» **Exercise aim**
The job is to output exactly the lines that run from the start of the entries through the line containing "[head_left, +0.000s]", pictures omitted.

» **Data for review**
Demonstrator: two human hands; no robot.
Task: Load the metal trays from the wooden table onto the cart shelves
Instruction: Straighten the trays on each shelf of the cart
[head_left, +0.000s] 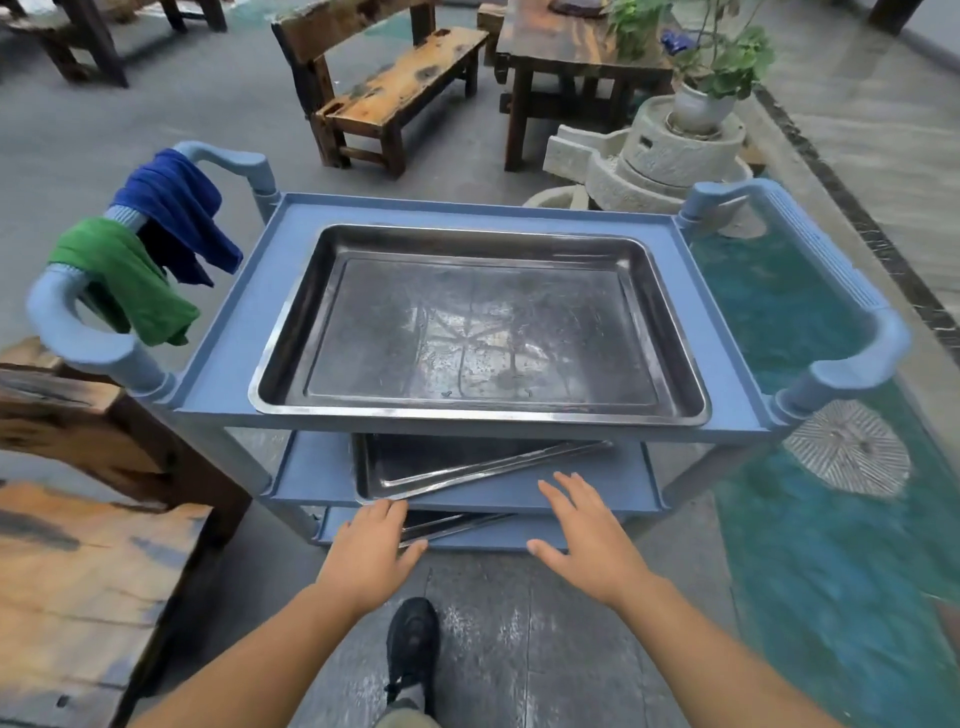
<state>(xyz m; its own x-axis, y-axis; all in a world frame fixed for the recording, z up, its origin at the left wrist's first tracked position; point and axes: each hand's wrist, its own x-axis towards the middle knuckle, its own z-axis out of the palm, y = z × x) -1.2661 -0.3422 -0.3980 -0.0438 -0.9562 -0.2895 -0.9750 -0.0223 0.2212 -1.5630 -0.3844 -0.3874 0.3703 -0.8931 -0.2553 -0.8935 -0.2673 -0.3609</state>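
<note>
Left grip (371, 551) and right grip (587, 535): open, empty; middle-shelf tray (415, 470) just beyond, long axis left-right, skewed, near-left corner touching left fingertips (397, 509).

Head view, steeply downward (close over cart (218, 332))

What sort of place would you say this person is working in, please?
Probably a rustic restaurant or teahouse courtyard: rough wooden benches and tables for seating, a blue service cart stacked with metal trays, and a decorative stone mill holding a potted plant.
</note>
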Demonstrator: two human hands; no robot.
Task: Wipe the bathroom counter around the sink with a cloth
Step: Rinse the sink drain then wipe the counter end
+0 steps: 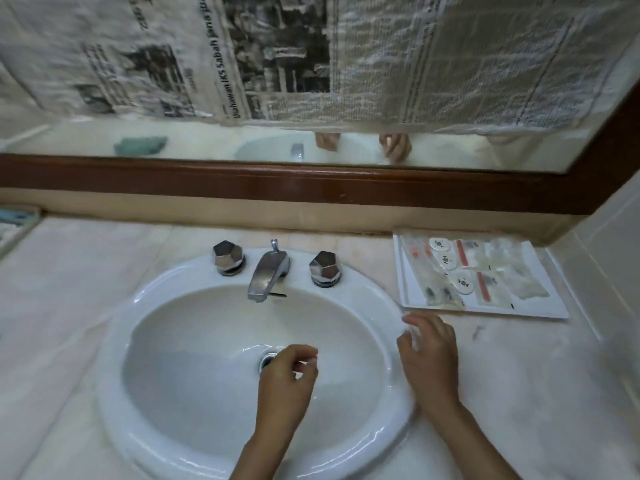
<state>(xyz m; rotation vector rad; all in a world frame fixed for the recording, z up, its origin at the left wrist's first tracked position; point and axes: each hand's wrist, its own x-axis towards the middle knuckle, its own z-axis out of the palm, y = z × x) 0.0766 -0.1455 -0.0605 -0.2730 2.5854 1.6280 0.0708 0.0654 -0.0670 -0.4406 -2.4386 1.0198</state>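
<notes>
Counter (69,323), pale stone, rings sink (114,375); left hand (287,379) and right hand (429,362) hover loosely curled, empty.

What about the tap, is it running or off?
Off. No stream falls from the faucet, and no water pools in the sink.

2 bare hands, the left hand (287,379) and the right hand (429,362), lead into 2 bare forearms, slim at the wrists, uncovered as far as the picture's lower edge.
</notes>
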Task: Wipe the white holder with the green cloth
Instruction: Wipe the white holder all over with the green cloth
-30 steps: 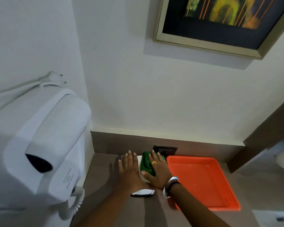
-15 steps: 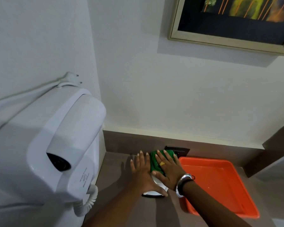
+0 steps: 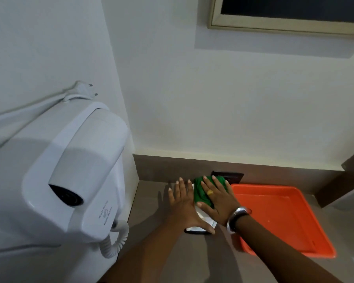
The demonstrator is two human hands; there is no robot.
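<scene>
The white holder [image 3: 205, 218] lies flat on the brown counter [image 3: 151, 211] near the back wall, mostly covered by both hands. My left hand [image 3: 183, 203] rests flat on its left side, fingers spread, thumb along its near edge. A green cloth [image 3: 200, 190] sits bunched on the holder's far part. My right hand [image 3: 219, 198], with a gold ring and a wristwatch, presses flat on the cloth with fingers extended.
An orange tray [image 3: 282, 217] lies just right of the hands. A dark wall socket [image 3: 233, 176] sits behind the cloth. A white wall-mounted hair dryer [image 3: 65, 180] with coiled cord juts out at the left. A framed picture [image 3: 284, 17] hangs above.
The view has tilted down and shifted, so everything appears further right and lower. The right hand with the cloth has slid slightly toward the holder's far end; the left hand stays pressed down.
</scene>
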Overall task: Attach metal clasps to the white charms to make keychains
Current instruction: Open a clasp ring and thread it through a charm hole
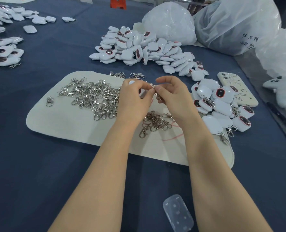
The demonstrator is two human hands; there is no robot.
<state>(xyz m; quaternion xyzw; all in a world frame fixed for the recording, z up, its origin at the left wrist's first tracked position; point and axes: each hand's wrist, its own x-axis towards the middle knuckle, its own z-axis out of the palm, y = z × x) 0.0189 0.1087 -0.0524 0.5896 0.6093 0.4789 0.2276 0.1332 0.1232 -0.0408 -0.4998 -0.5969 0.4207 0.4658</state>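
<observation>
My left hand (135, 96) holds a white charm (132, 82), mostly hidden behind its fingers, above the cream mat (68, 128). My right hand (170, 92) pinches a metal clasp (158, 95) right against the charm, fingertips of both hands almost touching. A big heap of loose silver clasps (92, 96) lies on the mat to the left, and a smaller bunch of clasps (155, 122) lies under my wrists. Bare white charms (145, 49) are piled behind the mat. Charms with clasps on them (222, 106) are heaped at the right.
A phone in a cream case (239, 89) lies right of the mat. Large plastic bags (236, 25) stand at the back right. More charm piles (3, 52) sit far left on the blue cloth. A clear plastic case (178, 213) lies near the front edge.
</observation>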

» **Solution to this exercise**
Demonstrator: two human hands; no robot.
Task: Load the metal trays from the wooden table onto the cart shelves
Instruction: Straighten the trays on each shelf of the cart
[head_left, +0.000s] 

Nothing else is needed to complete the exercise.